BIFF screenings continued at various private venues. A discussion forum in a living room. Photograph courtesy of BIFF.
This year, to shut down the film festival by creating a power outage was a shady tactic: power was exercised through a power failure, a technical glitch, a seemingly inadvertent accident. But the film festival didn’t end with that power failure: although retreating to the shadows it survived and continued screening at private venues. The closing ceremony was held in the studio of the artist Fang Lijun, a man who had supported the Film Fund from its inception. From the way in which this ‘unplugged’ film festival has survived, we can get a sense of how the independent cultural sector in China manages to exist albeit in the face of mounting difficulties. It does so by relying on the creativity, tenacity and stubborn optimism of its advocates, and thanks to the support from other artistic creators who have weathered similar struggles for independence from overt state control.
From the Catalogue
With the permission of the Li Xianting Film Fund, I am posting here two short articles from this year’s festival catalogue, both the Chinese originals, and the English translations I made for the bilingual catalogue. Li Xianting’s preface to the catalogue calls for independent cinema to break out of exclusive and disconnected ‘small circles’ 小圈子 [or cenâcle – Ed.], and move to foster open, interactive, and expansive ‘micro-environments’ 小环境 that may create a better ecology in the context of the macro-environment of the society.[5] Wang Chi’s 王迟 report on this Festival’s documentary film program explains the criteria by which the selection committee chose this year’s films. It also discusses new developments in documentary Chinese film in recent years, including the rise of political and autobiographical documentary.[6] These two articles offer a glimpses into the ideas and people behind the Festival, as well as behind independent Chinese documentary filmmaking, a retrospective of which was enthusiastically received by audiences at this year’s Melbourne International Film Festival.[7]
___________________
Ying Qian 钱颖 is a Post-doctoral Fellow with the Australian Centre on China in the World. Her research interests include media history in modern China, history and historiography of the Chinese revolution, socialism and post-socialism. She has published extensively on independent Chinese documentary film including, in 2012, a survey of the subject titled ‘Power in the Frame‘ in New Left Review; and, ‘Just Images: Ethics and Documentary Film in China‘ in China Heritage Quarterly. The author would like to acknowledge the support of the organisers of BIFF, although she is responsible for all opinions expressed herein. She is also grateful to the CIW-Danwei editors of The China Story Journal for their comments, suggestions and technical assistance.
___________________
Notes:
[1] For more on the closure of the Beijing International Film Festival at Song Zhuang, see the report published on Indie Wire. Indie Wire also published an interview with Li Xianting following the ban.

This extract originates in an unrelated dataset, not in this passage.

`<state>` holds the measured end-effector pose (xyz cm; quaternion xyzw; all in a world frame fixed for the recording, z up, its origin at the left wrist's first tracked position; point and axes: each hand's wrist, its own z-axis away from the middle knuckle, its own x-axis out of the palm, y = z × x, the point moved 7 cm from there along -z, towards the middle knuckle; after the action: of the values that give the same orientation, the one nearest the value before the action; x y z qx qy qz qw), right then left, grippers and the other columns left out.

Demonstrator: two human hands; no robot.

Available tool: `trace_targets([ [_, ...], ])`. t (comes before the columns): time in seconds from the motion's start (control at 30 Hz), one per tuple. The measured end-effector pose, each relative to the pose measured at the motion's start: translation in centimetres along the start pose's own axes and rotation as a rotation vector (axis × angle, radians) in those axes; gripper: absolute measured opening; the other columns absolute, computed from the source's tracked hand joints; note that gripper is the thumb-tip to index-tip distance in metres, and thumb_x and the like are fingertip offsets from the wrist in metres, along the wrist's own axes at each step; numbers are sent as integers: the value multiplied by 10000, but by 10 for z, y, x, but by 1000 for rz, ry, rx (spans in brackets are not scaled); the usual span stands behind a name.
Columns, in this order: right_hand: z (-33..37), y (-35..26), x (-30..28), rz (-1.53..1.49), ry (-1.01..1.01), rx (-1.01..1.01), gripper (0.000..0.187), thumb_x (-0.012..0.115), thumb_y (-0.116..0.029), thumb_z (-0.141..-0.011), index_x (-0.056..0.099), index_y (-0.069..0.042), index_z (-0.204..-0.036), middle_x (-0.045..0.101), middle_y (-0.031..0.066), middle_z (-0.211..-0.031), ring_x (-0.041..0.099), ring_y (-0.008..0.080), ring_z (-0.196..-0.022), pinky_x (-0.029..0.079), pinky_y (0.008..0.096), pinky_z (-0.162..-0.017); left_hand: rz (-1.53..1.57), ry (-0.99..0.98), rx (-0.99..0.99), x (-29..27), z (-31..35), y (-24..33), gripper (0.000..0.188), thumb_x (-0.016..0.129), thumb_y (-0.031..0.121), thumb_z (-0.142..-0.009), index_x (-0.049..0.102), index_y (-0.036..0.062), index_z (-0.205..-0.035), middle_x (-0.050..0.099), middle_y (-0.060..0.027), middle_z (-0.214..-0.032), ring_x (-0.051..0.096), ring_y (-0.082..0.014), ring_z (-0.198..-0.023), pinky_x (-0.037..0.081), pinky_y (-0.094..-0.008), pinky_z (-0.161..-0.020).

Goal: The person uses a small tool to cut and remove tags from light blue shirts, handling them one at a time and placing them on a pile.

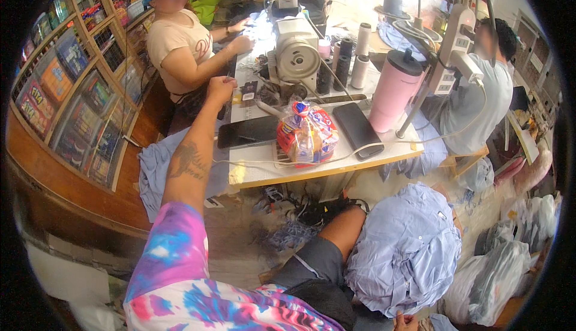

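Left grip (222, 90): extended forward at the left edge of the white tabletop (399, 145), fingers and thumb bent inward at a thin dark item (232, 67). At this size I cannot tell whether they are clamped on it. Right grip (406, 322): at the lower edge of the view, partly cut off, its fingers against the lower margin of a bundle of light-blue cloth (405, 247). I cannot tell whether a fold is pinched between them.

Cloth position: gathered in a rounded heap over my right leg, off the tabletop. The bulk lies directly forward of my right grip; only its nearest margin meets the fingers. My left grip is well apart from the heap, farther forward and to the left.

Adjacent to the left grip: a small dark tag (249, 90) lies just to its right, and a black phone (247, 132) lies nearer to me. Right of the phone stands a bread bag (307, 133); beyond it is a sewing machine (298, 55). A pink tumbler (393, 91) stands near the right edge. A co-worker (186, 49) sits beyond my left forearm.
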<state>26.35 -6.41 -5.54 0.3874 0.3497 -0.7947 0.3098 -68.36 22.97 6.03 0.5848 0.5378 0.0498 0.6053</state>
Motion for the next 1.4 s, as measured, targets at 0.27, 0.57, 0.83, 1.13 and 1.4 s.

[2] Cui Weiping 崔卫平, a noted film scholar and writer, has written a powerful essay on the subject in Chinese entitled ‘The Beijing Independent Film Festival that has been Closed Down Three Times’, published on line on the Chinese edition of The New York Times.
[3] For micro-blog entries on the Festival closure, see this post on China Digital Times.
[4] My essay on Song Zhuang and independent cinema was published by the Taiwan-based Wangbao Cultural Weekly 旺報文化週刊 in November 2009.
[5] For a bilingual version of Li Xianting’s preface, see The China Story Archive.
[6] For a bilingual version of Wang Chi’s report on programming documentaries for the Festival, see The China Story Archive.
[7] For the independent Chinese documentary film program in this year’s Melbourne International Film Festival, see the ABC Newsline report or listen to Radio Australia’s interview with the filmmaker Ou Ning and the Melbourne International Film Festival curator Dan Edwards.